*WHAT THE EXERCISE ASKS*
Without including the pictures, copy each line below exactly as it reads.

*GIVEN INFORMATION*
_ _ _ _ _ _ _

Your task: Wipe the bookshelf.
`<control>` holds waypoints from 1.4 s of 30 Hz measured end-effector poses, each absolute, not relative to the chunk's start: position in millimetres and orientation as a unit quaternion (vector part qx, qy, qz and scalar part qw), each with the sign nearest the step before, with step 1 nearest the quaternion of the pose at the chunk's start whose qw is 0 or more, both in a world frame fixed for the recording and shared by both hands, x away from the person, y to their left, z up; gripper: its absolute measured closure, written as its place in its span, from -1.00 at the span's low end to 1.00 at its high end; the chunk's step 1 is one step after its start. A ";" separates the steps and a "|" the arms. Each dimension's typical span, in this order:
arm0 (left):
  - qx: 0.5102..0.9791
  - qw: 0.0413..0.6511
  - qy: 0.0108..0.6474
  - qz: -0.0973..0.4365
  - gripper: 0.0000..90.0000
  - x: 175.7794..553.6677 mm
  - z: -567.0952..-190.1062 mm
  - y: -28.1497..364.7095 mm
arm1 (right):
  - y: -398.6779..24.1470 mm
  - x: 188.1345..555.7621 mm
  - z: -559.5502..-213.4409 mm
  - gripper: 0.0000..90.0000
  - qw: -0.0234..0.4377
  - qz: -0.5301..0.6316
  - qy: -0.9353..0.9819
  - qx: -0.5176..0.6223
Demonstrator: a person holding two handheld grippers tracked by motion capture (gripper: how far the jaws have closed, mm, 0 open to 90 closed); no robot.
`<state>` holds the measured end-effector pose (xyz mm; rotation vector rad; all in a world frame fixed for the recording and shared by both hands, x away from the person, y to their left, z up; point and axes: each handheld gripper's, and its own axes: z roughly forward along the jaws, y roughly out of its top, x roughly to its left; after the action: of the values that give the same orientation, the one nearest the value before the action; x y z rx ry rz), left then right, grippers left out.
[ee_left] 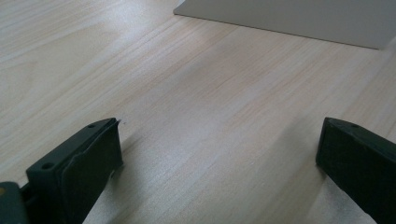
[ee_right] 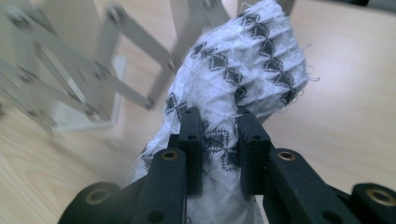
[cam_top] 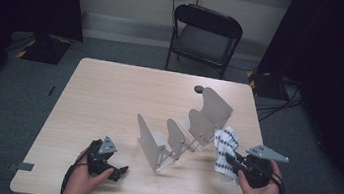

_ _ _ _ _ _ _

*REPLY*
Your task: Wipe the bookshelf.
`<control>` holds waypoints from 1.4 s of 30 Hz measured end-effector poses, each absolute, not relative to the chunk's start: position in millimetres and orientation as a unit quaternion (vector part qx, qy, qz and scalar part qw), each with the sign nearest the step before, with step 1 nearest the quaternion of the pose at the chunk's start whose qw is 0 or more, both in a world frame fixed for the recording and shared by both hands, x away from the person, y to their left, z up; gripper: its absolute measured closure, written as its place in its span, from -1.00 at the span's low end to 1.00 at its high end; the chunk's step 1 is one step after its start. A ";" separates the steps and a "|" the arms. Each dimension's typical span, in this order:
arm0 (left):
  - qx: 0.5102..0.9791
  - qw: 0.0413..0.6511
  - qy: 0.0108..0.6474
  - qz: -0.0973..0.4365
  - gripper: 0.0000..90.0000
  - x: 175.7794..553.6677 mm
  - z: -567.0952..-190.1062 mm
  - y: -28.1497..364.7095 mm
arm1 (right):
  - y: -398.6779..24.1470 mm
  - x: 188.1345..555.7621 mm
  - z: -559.5502..-213.4409 mm
  - gripper: 0.0000..90.0000
  - qw: -0.0234..0.4377
  - qz: -0.5301..0.6316
  - qy: -0.9353..0.9819
  - qx: -0.5176..0.6223
Demonstrator: a person holding two handheld grippers tracked by motion capture (gripper: how far the jaws have closed, mm, 0 open to 90 closed); no robot.
`<state>` holds the measured end-effector pose (xyz mm; rotation vector rad; all in a world frame fixed for the recording and shared by both hands, x away from the person, y to their left, z up; point and axes: each handheld gripper's, and its own axes: z roughly forward along the jaws, y roughly out of its top, x roughly to its left; after the action: of the values that give the same orientation, the one nearest the value before the action; x y z rx ry rz), left then right, grippers left out.
[ee_left] 
[ee_right] 
[cam_top] 

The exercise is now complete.